- [Recorded information]:
┏━━

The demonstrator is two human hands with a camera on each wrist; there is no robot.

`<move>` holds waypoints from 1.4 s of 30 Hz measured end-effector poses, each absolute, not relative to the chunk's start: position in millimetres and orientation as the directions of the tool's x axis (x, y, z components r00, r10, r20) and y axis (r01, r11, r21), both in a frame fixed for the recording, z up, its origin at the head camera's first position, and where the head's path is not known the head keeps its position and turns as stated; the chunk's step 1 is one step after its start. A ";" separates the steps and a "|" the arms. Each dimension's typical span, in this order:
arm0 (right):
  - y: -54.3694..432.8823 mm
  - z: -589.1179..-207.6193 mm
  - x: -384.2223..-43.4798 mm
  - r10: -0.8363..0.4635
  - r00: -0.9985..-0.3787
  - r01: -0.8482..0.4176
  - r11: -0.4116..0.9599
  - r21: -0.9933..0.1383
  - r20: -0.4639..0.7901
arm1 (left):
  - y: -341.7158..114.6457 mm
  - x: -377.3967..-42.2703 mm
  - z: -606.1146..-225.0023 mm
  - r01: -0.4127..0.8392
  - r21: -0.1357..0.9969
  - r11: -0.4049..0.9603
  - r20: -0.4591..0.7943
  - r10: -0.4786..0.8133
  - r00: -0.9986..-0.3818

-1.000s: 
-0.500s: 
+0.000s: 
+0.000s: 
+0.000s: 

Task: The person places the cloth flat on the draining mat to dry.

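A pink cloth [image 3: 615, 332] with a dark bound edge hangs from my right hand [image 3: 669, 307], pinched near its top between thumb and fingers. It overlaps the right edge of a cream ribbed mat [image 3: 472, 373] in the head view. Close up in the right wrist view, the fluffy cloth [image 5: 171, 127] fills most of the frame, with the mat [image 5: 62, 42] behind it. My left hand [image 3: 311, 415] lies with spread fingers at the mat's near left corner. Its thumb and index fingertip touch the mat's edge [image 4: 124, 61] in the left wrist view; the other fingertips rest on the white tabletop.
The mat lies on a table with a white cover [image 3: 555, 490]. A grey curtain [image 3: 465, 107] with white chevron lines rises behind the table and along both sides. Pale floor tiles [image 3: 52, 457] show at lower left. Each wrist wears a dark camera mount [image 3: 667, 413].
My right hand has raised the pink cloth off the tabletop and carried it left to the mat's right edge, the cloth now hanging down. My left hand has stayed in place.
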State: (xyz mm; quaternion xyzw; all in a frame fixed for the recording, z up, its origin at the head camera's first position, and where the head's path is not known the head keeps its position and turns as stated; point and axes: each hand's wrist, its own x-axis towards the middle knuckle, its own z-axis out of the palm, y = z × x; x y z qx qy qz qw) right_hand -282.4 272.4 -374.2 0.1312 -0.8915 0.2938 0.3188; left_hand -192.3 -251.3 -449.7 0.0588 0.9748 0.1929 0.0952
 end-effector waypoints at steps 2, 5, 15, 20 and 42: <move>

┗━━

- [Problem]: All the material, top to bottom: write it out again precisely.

- [Solved exercise]:
The demonstrator is two human hands with a camera on each wrist; there is no robot.

`<move>` holds waypoints from 1.4 s of 30 Hz measured end-effector poses, each absolute, not relative to the chunk's start: position in millimetres and orientation as the directions of the tool's x axis (x, y, z components r00, r10, r20) and y axis (r01, r11, r21), both in a frame fixed for the recording, z up, its origin at the head camera's first position, and where the head's path is not known the head keeps its position and turns as stated; the chunk's step 1 is one step after its start. A ";" separates the steps and a "|" the arms. Each dimension's typical span, in this order:
arm0 (right):
  - y: -54.3694..432.8823 mm
  - z: -589.1179..-207.6193 mm
  - x: -384.2223..-43.4798 mm
  - r10: -0.8363..0.4635
  - r00: -0.9985..-0.3787
  - r01: -0.8482..0.4176
  - r11: -0.4116..0.9599
  - r21: -0.9933..0.1383
  - r20: -0.4639..0.7901
arm1 (left):
  - y: -341.7158..114.6457 mm
  - x: -377.3967..-42.2703 mm
  - z: -606.1146..-225.0023 mm
  - r01: -0.4127..0.8392
  - r21: -0.1357..0.9969
  - r11: -0.4049..0.9603
  - r20: -0.4591..0.7943
  - r10: -0.4786..0.8133
  - r00: -0.9986..-0.3818

-1.000s: 
-0.500s: 
+0.000s: 
+0.000s: 
+0.000s: 

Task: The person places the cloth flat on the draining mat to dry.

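A pink cloth [image 3: 615, 332] with a dark bound edge hangs from my right hand [image 3: 669, 307], pinched near its top between thumb and fingers. It overlaps the right edge of a cream ribbed mat [image 3: 472, 373] in the head view. Close up in the right wrist view, the fluffy cloth [image 5: 171, 127] fills most of the frame, with the mat [image 5: 62, 42] behind it. My left hand [image 3: 311, 415] lies with spread fingers at the mat's near left corner. Its thumb and index fingertip touch the mat's edge [image 4: 124, 61] in the left wrist view; the other fingertips rest on the white tabletop.
The mat lies on a table with a white cover [image 3: 555, 490]. A grey curtain [image 3: 465, 107] with white chevron lines rises behind the table and along both sides. Pale floor tiles [image 3: 52, 457] show at lower left. Each wrist wears a dark camera mount [image 3: 667, 413].
My right hand has raised the pink cloth off the tabletop and carried it left to the mat's right edge, the cloth now hanging down. My left hand has stayed in place.
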State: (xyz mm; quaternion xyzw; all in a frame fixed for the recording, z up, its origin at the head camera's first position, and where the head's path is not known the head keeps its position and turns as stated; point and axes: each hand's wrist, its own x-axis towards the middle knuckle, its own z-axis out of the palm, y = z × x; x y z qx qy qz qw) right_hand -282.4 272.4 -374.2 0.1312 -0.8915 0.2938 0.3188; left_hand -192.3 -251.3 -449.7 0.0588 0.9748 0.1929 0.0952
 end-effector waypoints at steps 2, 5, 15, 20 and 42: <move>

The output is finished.